Case reports suggest this drug is being used off-label to treat anal fissures, but more research is needed to confirm this.

The fissure should heal completely after 3–4 months of paralysis of the internal anal sphincter caused by a botulinum toxin (Botox) injection.

It can increase the rate of healing by 60-80%. In contrast, up to 42% of previously treated patients with Botox report a return of their symptoms.

It's worth noting that using Botox to treat fissures is not approved by the FDA. If a person is interested in using a treatment that is not on the FDA's black box label, they should consult a doctor.

If the individual no longer has any of the symptoms that are common with anal fissures, the treatment or home remedies have likely been successful.

Participants' two most common complaints, according to a study scheduled for 2020, were pain and bleeding during bowel movements.

Pain during or after defecation, with or without bleeding, warrants medical attention. They plan on conducting a comprehensive physical examination to determine the root of the problem.

Any changes in pain or bleeding severity should prompt a visit to the doctor for those who suffer from anal fissures.

And if their symptoms persist or worsen after 8 weeks of treatment, they should make an emergency doctor's appointment.

Questions frequently asked about anal fissure treatments are addressed below.

At what point do anal fissures become surgically necessary?

Treatment of an anal fissure typically does not involve surgery. In contrast, chronic anal fissures are notoriously difficult to heal.

When fissures are persistently painful, difficult to treat with medication, and resistant to dietary and lifestyle modifications, doctors may recommend surgical repair.

Can fissures in the skin be treated with natural methods?

Conservative treatments are only effective in about half of those with chronic fissures. Acute fissures respond better to natural treatments like laxatives and sitz baths than chronic ones.

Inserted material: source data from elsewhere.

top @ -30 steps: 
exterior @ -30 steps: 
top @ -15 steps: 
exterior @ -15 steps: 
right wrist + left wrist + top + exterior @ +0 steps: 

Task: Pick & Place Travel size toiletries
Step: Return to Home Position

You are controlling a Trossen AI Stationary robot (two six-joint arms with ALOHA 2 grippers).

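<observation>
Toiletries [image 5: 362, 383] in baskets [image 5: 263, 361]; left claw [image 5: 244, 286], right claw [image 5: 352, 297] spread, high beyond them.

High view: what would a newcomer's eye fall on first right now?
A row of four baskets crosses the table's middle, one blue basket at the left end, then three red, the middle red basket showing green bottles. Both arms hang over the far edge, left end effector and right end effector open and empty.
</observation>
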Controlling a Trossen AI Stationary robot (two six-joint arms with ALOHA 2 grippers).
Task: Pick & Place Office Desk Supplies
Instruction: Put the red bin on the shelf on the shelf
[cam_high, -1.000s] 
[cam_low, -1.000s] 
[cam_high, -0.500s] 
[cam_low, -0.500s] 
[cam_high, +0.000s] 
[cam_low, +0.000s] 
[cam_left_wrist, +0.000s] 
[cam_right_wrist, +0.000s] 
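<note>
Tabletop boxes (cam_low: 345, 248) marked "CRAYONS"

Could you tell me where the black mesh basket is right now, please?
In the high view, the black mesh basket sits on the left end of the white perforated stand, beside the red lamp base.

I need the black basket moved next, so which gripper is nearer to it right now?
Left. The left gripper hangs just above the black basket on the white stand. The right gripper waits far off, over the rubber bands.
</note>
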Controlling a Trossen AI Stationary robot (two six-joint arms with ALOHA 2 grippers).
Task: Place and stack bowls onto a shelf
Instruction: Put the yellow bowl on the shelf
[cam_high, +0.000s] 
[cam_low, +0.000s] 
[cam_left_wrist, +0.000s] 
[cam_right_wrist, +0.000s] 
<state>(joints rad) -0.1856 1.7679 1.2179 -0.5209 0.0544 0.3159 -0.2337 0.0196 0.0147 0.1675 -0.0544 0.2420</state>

One more study found that medical and natural treatments for chronic anal fissures do help, but only temporarily, and that the condition often returns.

Why do some cracks not close when treated with herbs?

There is often a reoccurring cycle of anal fissures. When the internal anal sphincter is suddenly injured, it causes pain and spasms. As a result, blood flow is restricted and healing is slowed. When this cycle is not broken, tensions continue to build.

Furthermore, if the underlying causes of the fissures are not addressed, they will likely recur. Constipation is one such example, as is an underlying condition like Crohn's disease.

After a surgical repair, is there a chance that the fissures will re

However, up to 6% of people who have had surgery to treat a fissure have a recurrence of the fissure within a year.